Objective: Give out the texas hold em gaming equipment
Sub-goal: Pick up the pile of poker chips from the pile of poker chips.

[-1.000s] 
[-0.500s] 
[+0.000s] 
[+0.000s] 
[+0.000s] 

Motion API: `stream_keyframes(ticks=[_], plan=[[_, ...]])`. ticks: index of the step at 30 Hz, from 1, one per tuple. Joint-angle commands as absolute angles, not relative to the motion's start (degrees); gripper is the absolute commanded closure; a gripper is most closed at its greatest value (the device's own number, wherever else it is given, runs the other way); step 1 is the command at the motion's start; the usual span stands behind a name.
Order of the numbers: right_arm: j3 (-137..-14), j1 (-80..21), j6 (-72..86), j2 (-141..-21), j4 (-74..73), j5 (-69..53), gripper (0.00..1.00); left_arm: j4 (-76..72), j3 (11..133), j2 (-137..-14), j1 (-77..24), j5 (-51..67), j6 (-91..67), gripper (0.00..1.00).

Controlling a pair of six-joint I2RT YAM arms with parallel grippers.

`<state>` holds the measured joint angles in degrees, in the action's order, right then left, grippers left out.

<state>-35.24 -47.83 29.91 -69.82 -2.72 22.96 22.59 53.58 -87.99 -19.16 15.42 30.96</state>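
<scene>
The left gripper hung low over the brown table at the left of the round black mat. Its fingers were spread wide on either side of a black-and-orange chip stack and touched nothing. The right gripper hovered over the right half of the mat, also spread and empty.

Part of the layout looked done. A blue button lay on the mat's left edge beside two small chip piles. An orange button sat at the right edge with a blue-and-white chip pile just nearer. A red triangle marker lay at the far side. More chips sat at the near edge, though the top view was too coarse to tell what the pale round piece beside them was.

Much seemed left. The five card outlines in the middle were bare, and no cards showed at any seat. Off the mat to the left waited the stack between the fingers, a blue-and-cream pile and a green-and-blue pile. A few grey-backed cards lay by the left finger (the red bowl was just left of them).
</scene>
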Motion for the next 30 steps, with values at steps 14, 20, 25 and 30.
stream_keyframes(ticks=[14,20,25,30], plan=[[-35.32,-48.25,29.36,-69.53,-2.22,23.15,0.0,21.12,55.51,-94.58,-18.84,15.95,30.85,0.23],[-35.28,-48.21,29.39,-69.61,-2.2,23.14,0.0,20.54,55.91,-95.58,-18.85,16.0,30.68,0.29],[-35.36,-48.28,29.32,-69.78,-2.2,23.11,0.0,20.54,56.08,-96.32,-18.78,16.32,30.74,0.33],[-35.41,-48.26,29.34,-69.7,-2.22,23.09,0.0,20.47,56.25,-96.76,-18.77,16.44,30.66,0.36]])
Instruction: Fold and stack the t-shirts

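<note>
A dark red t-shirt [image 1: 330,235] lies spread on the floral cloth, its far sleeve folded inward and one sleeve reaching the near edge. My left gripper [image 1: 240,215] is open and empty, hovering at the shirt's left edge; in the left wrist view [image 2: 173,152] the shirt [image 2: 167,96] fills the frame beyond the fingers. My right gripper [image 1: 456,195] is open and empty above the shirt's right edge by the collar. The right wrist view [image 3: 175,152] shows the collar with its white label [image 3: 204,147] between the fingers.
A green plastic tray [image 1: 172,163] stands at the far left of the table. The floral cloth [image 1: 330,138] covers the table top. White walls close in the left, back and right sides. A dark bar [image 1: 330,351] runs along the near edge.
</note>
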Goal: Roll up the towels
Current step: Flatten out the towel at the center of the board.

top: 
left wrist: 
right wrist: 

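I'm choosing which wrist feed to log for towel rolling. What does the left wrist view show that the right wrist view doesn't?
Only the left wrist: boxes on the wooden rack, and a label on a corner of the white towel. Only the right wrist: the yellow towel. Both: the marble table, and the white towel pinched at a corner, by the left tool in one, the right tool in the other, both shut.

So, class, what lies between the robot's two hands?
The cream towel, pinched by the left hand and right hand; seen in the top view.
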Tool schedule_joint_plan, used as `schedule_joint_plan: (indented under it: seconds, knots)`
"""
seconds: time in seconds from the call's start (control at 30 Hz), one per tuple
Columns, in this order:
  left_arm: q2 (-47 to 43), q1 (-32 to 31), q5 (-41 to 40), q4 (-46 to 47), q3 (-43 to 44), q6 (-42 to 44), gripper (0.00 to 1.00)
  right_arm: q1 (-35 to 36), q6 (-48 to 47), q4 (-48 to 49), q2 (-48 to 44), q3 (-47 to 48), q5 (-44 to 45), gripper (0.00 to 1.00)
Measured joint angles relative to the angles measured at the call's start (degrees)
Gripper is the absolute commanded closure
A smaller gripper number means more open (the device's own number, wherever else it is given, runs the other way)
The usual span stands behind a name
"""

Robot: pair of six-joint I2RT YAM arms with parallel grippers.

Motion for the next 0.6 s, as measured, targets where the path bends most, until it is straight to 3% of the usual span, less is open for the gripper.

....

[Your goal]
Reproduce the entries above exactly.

[Answer below]
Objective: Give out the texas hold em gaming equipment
Sub-goal: Pick up the pile of poker chips from the pile of poker chips.

[-1.000s] 
[-0.500s] 
[+0.000s] 
[+0.000s] 
[+0.000s] 

Motion API: `stream_keyframes(ticks=[_], plan=[[_, ...]])`. ticks: index of the step at 30 Hz, from 1, one per tuple. Joint-angle commands as absolute angles, not relative to the motion's start (degrees); gripper is the absolute commanded closure; a gripper is most closed at its greatest value (the device's own number, wherever else it is given, runs the other way); step 1 is the command at the motion's start; the usual span stands behind a name.
Order of the numbers: right_arm: j3 (-137..-14), j1 (-80..21), j6 (-72..86), j2 (-141..-21), j4 (-74..73), j5 (-69..53), gripper (0.00..1.00); left_arm: j4 (-76..72), j3 (11..133), j2 (-137..-14), j1 (-77..24), j5 (-51..67), j6 (-91..67), gripper (0.00..1.00).

Controlling a pair of six-joint I2RT YAM arms with parallel grippers.

`<state>` holds the measured joint angles in degrees, in the action's order, right then left, grippers left out.

<state>-35.24 -47.83 29.91 -69.82 -2.72 22.96 22.59 53.58 -87.99 -19.16 15.42 30.96</state>
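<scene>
The left gripper hung low over the brown table at the left of the round black mat. Its fingers were spread wide on either side of a black-and-orange chip stack and touched nothing. The right gripper hovered over the right half of the mat, also spread and empty.

Part of the layout looked done. A blue button lay on the mat's left edge beside two small chip piles. An orange button sat at the right edge with a blue-and-white chip pile just nearer. A red triangle marker lay at the far side. More chips sat at the near edge, though the top view was too coarse to tell what the pale round piece beside them was.

Much seemed left. The five card outlines in the middle were bare, and no cards showed at any seat. Off the mat to the left waited the stack between the fingers, a blue-and-cream pile and a green-and-blue pile. A few grey-backed cards lay by the left finger (the red bowl was just left of them).
</scene>
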Motion for the next 30 steps, with values at steps 14, 20, 25 and 30.
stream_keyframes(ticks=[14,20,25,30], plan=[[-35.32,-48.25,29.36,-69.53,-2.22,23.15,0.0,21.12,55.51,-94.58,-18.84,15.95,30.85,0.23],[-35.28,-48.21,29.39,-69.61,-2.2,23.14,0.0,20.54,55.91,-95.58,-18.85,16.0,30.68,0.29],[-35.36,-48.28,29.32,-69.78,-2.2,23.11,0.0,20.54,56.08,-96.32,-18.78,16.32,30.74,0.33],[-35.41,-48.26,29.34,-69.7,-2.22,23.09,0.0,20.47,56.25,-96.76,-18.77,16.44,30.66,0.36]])
Instruction: Fold and stack the t-shirts

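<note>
A dark red t-shirt [image 1: 330,235] lies spread on the floral cloth, its far sleeve folded inward and one sleeve reaching the near edge. My left gripper [image 1: 240,215] is open and empty, hovering at the shirt's left edge; in the left wrist view [image 2: 173,152] the shirt [image 2: 167,96] fills the frame beyond the fingers. My right gripper [image 1: 456,195] is open and empty above the shirt's right edge by the collar. The right wrist view [image 3: 175,152] shows the collar with its white label [image 3: 204,147] between the fingers.
A green plastic tray [image 1: 172,163] stands at the far left of the table. The floral cloth [image 1: 330,138] covers the table top. White walls close in the left, back and right sides. A dark bar [image 1: 330,351] runs along the near edge.
</note>
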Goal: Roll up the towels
Current step: Flatten out the towel at the center of the board.

top: 
left wrist: 
right wrist: 

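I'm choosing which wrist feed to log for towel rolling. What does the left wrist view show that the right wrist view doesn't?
Only the left wrist: boxes on the wooden rack, and a label on a corner of the white towel. Only the right wrist: the yellow towel. Both: the marble table, and the white towel pinched at a corner, by the left tool in one, the right tool in the other, both shut.

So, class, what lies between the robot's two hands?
The cream towel, pinched by the left hand and right hand; seen in the top view.
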Tool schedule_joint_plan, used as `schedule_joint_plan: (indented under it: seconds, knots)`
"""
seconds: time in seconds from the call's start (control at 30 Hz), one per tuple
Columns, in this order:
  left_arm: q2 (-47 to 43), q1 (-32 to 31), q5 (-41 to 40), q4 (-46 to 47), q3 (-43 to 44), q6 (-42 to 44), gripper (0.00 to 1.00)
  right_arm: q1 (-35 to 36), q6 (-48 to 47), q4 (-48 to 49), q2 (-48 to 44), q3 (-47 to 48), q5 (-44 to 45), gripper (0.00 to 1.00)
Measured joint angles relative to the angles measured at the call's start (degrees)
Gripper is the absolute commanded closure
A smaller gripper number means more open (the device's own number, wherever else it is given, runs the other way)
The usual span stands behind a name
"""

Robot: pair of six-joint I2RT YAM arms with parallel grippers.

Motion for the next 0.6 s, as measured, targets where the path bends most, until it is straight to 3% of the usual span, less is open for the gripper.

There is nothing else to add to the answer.